Artwork
Untitled

Untitled is a watercolor drawing by Sam Watters. It dates from 2002 and is held in the collection of the Museum of Modern Art.
About this work
Overview
This work consists of twenty-four small paper panels assembled into a grid, each bearing a unique combination of drawing media including ink, watercolor, gouache, colored pencil, and real artificial leaves. Created in 2002, the piece resists classification as a single image, instead presenting a sequence of intimate, fragmented observations rendered in varied techniques. It resides in the collection of The Museum of Modern Art.
Subject & Meaning
The panels depict minimal natural elements—a house, a tree, a bird, a single leaf—rendered without narrative context. These motifs suggest fleeting moments or memory fragments rather than literal scenes. The absence of cohesion between panels invites contemplation of perception itself, emphasizing the act of noticing over storytelling.
Technique & Style
The artist employs a deliberate contrast between delicate washes of watercolor and the tactile presence of glued artificial leaves.

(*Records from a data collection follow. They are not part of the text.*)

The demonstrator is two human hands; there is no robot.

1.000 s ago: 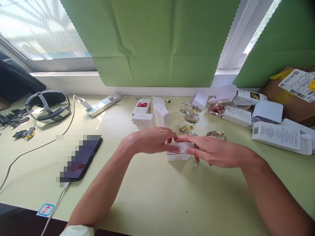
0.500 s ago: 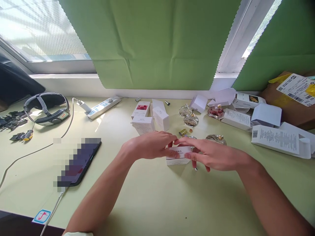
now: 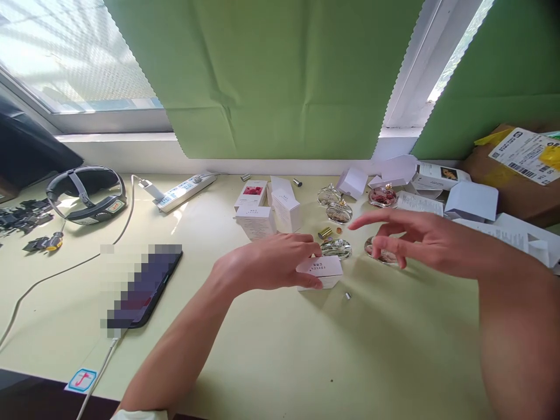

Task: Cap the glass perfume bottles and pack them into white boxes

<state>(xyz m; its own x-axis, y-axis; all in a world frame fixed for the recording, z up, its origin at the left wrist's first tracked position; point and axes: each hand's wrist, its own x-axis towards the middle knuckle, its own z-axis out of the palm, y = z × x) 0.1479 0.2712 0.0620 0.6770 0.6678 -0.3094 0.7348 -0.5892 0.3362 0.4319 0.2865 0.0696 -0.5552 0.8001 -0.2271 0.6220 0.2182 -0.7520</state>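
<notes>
Pinning the white box (image 3: pixel 321 269) flat on the table (image 3: pixel 262 350) with the left hand (image 3: pixel 262 262), fingers closed on its left edge, steadies it well, while the right hand (image 3: pixel 420 239) hovers spread and empty over a glass bottle (image 3: pixel 370 249).

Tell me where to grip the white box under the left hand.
Probably pinch the white box across its front and back long faces, coming from the right: it lies flat, printed face up, and the left hand covers its left end while the right end is free.
</notes>
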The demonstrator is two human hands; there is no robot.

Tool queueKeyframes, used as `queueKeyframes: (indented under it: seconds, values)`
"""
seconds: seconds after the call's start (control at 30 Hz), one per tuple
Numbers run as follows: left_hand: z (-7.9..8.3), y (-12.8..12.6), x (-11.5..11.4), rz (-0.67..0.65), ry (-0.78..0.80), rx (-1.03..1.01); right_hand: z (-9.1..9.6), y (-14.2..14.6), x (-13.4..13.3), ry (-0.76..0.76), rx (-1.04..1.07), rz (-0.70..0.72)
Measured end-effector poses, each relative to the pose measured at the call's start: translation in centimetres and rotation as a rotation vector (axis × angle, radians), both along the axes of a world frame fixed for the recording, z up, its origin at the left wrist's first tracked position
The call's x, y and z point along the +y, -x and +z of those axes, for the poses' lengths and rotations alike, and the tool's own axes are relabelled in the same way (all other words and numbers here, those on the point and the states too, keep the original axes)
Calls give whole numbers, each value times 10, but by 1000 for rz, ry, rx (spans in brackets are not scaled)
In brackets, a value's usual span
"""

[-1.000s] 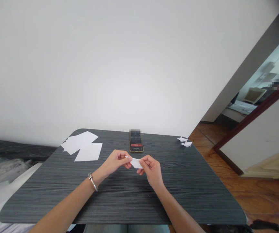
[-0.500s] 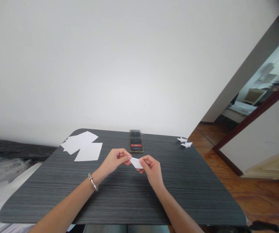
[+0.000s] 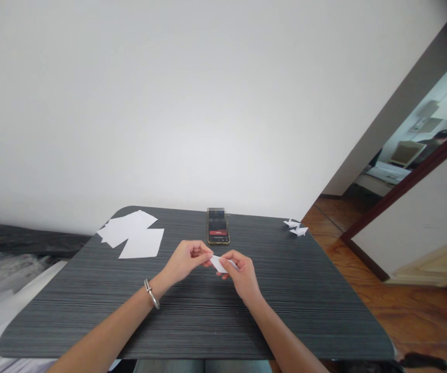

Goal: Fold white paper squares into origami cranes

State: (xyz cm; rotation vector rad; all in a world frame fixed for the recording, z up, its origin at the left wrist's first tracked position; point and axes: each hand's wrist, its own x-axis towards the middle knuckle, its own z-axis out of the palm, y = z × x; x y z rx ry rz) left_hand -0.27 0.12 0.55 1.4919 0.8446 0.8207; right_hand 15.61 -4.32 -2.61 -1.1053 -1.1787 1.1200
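A small folded piece of white paper (image 3: 219,263) is held just above the dark striped table (image 3: 192,311), between both hands. My left hand (image 3: 187,261), with a silver bracelet on its wrist, pinches the paper's left tip. My right hand (image 3: 240,274) pinches its right end with thumb and fingers curled over it. Much of the paper is hidden by the fingers.
A phone (image 3: 218,230) lies face up just beyond the hands. Several loose white sheets (image 3: 133,234) lie at the table's far left. Two small folded paper figures (image 3: 296,227) sit at the far right corner. Wooden floor and an open doorway are on the right.
Both hands have drawn closer together over the paper, so less of it shows. The hands have shifted slightly toward me. Nothing else on the table moved.
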Motion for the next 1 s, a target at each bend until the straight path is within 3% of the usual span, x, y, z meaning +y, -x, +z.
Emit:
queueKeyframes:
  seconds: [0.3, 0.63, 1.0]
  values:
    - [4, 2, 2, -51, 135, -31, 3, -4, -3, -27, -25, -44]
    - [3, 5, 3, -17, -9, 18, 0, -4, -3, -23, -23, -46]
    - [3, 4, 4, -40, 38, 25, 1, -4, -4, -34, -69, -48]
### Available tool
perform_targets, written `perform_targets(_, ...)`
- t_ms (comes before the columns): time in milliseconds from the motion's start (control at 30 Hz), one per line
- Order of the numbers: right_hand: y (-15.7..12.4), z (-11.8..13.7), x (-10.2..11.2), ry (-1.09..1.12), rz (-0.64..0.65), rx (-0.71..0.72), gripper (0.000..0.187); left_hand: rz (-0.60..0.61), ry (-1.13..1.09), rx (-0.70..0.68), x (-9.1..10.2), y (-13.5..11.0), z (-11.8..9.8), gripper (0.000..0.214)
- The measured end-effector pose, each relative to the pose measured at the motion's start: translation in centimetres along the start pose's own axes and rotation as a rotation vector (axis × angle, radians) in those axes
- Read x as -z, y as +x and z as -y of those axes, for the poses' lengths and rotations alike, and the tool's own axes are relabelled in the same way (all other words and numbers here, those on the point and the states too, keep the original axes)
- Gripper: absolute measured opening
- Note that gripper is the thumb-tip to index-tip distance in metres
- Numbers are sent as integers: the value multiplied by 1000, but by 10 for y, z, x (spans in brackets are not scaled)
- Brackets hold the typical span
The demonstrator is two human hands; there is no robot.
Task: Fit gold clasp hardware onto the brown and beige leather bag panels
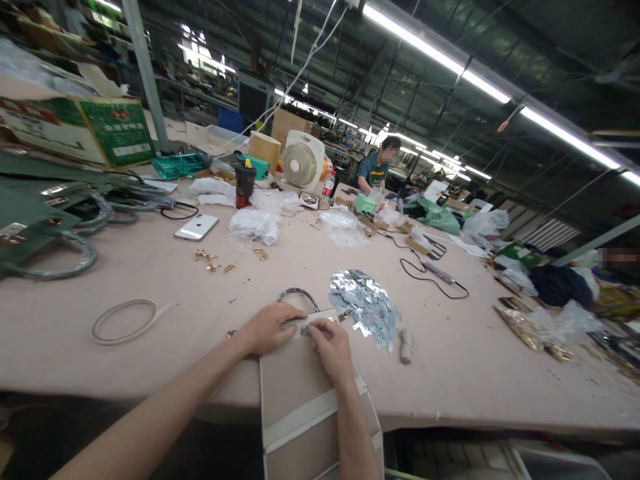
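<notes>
A beige handbag with white trim lies flat at the near edge of the table, its grey handle pointing away from me. My left hand rests on the bag's top edge with its fingers curled over it. My right hand pinches a small metal fitting at that same edge, fingers closed. A heap of several small silver metal pieces lies just right of the hands.
A white tape ring, gold fittings, a white phone, green bags, a dark cup, a fan, plastic bags, a black cable and a small grey cylinder lie about. A seated person works far off.
</notes>
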State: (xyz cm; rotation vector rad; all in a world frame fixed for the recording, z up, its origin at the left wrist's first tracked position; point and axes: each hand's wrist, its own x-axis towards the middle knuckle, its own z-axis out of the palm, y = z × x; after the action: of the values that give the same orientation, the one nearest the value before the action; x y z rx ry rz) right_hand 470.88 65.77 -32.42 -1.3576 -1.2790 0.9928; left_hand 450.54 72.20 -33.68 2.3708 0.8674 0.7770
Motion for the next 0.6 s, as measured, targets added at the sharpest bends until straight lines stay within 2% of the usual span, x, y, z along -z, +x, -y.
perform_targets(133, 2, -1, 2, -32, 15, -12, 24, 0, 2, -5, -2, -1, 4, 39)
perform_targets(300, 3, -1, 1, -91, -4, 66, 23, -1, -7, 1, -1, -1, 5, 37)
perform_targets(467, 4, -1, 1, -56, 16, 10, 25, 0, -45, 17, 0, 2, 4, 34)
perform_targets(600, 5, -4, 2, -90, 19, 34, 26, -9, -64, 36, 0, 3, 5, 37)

Some panels are rendered in soft pastels, others in stark monochrome, with pencil lines suggesting sketch-like immediacy. The mix of media underscores a focus on materiality, where texture and mark-making become as significant as imagery.
History & Provenance
Created in 2002, the work entered The Museum of Modern Art’s collection shortly after its completion. No public record of prior ownership or exhibition history exists beyond its acquisition by the museum. Its title, Untitled, reflects the artist’s choice to prioritize formal inquiry over explicit meaning.
Context
Emerging in the early 2000s, this work aligns with a broader interest in modest, process-driven drawing practices that challenge traditional notions of finish and scale. It resonates with contemporaneous artists exploring the poetic potential of everyday observation and the physicality of materials in non-traditional formats.
Legacy
The piece contributes to an expanded understanding of drawing as a medium capable of housing both intimacy and multiplicity. Its use of mixed materials and fragmented composition has influenced subsequent approaches to serial, small-scale works that prioritize material experimentation over cohesive imagery.